Economic development should be better integrated with equitable workforce opportunities

Businesses in disadvantaged communities are not neglected in the IIJA, which solidifies the Minority Business Development Agency and establishes several new business center programs, advisory councils, and grants to nonprofits that serve minority businesses. Ensuring that these efforts translate to state and local bidding opportunities will be a critical task, and one that needs almost immediate action as IIJA bids roll out from states.

On the worker development side, however, the IIJA sows fewer seeds of equitable change, aside from commissioning a few studies and advisory boards for identifying ways to include underrepresented groups in transit, transportation, and energy workforces. Federal grantees can create local hiring preferences but are not required to go beyond current statutes and rules, and the tweaks and modest funds to worker training programs generally do not reference opportunities for underserved communities. Finally, most jobs the IIJA creates are subject to prevailing wage requirements and other labor organizing supports, though the relevant unions’ relationships with communities of color have been mixed.
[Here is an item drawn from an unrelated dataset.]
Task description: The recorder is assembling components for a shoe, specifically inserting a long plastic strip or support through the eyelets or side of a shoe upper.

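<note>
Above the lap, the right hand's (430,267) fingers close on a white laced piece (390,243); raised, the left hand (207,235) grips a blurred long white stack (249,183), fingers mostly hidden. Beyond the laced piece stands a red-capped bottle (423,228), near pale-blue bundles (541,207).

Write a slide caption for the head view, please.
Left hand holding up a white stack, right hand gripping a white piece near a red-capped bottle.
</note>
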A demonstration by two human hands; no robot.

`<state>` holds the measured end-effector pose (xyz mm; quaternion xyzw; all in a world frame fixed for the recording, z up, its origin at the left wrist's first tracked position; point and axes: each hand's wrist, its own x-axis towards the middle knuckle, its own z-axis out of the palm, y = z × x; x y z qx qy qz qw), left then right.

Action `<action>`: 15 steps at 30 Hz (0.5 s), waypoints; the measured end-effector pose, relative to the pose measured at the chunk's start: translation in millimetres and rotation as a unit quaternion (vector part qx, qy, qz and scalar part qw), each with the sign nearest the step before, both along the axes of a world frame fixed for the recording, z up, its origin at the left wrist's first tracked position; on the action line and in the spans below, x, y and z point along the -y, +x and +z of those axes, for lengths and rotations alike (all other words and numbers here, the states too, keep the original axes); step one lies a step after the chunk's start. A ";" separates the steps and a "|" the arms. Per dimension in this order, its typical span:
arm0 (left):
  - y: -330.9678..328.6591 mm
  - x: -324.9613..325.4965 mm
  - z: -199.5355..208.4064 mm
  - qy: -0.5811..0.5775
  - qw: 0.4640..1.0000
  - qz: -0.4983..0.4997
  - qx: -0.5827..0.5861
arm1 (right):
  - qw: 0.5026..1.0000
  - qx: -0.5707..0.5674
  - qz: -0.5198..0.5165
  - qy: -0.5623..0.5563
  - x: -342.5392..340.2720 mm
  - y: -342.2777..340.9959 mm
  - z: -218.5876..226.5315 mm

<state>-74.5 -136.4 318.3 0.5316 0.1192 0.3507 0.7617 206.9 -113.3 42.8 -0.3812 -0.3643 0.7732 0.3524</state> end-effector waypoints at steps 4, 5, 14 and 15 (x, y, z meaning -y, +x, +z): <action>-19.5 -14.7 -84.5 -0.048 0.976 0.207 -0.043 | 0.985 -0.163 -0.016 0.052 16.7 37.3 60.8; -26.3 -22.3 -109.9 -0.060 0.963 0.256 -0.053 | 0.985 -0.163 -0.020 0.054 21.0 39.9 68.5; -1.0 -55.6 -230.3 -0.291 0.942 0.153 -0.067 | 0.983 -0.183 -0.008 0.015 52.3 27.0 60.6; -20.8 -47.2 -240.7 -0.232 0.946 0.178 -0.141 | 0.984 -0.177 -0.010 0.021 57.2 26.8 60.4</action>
Despite the focus on jobs in the act’s title, there is no guarantee of racial equity in the resulting jobs. Federal agencies should encourage local community benefits agreements for individual projects—particularly competitive grants—as well as showcase examples in which diverse worker programs and procurements combine to produce infrastructure that positively benefits disinvested communities. Existing worker training and apprenticeship funds should also better channel underrepresented people into the jobs that are opening soon.

Equity studies are needed, but we shouldn’t wait to act

The IIJA commissions several studies on the disparate effects of past and newly funded infrastructure projects on neighborhoods of color and low-income communities. Some of these studies are absolutely needed to provide evidence for future policymaking, such as the analysis of small and disadvantaged communities’ clean water.

In many cases, though, there are independent academic inquiries and existing federal data resources that have already given preliminary evidence of disparities. These could be harnessed immediately for action and grant monitoring. Further, federally funded research should also prioritize scholars at historically Black colleges and universities and other researchers of color.

The value of investments must meet the challenge

The biggest equity pothole by far is not within the IIJA itself. It is whether the amount of money meets the need, including the full social and economic costs of past disinvestment as much as the engineering capacity gaps of future infrastructure. Budgets for many of the equity programs in the IIJA were significantly downsized during negotiations.

Ultimately, $1.2 trillion is nothing to sneeze at, and new public investment is welcome after years of disinvestment and neglect. But if we want to ensure prosperity for all in the future, the IIJA is only a down payment on the debt that is owed to communities who have been denied resources. Policymakers at all levels of government will need to work to ensure that equity is cemented into both the projects that are implemented and the process by which that implementation takes place. Equity requires constant building—in this case, literally.